What is required:
An exact, picture-free copy of the listing is required.
—————
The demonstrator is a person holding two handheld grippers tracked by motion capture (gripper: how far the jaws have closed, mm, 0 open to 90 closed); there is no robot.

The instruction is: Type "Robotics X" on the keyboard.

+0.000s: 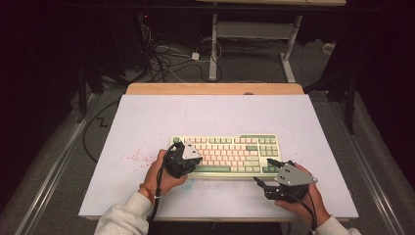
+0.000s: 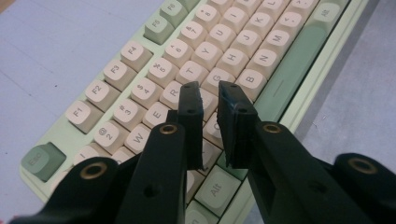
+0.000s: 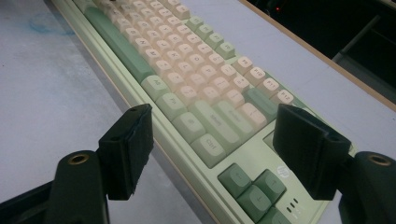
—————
Exercise result:
The demonstrator is a person holding two handheld grippers tracked by motion capture (gripper: how far the jaws have closed, mm, 0 open to 90 closed); there is no robot.

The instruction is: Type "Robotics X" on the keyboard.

+0.000s: 
+0.000s: 
+0.000s: 

The requested output has now been given in full.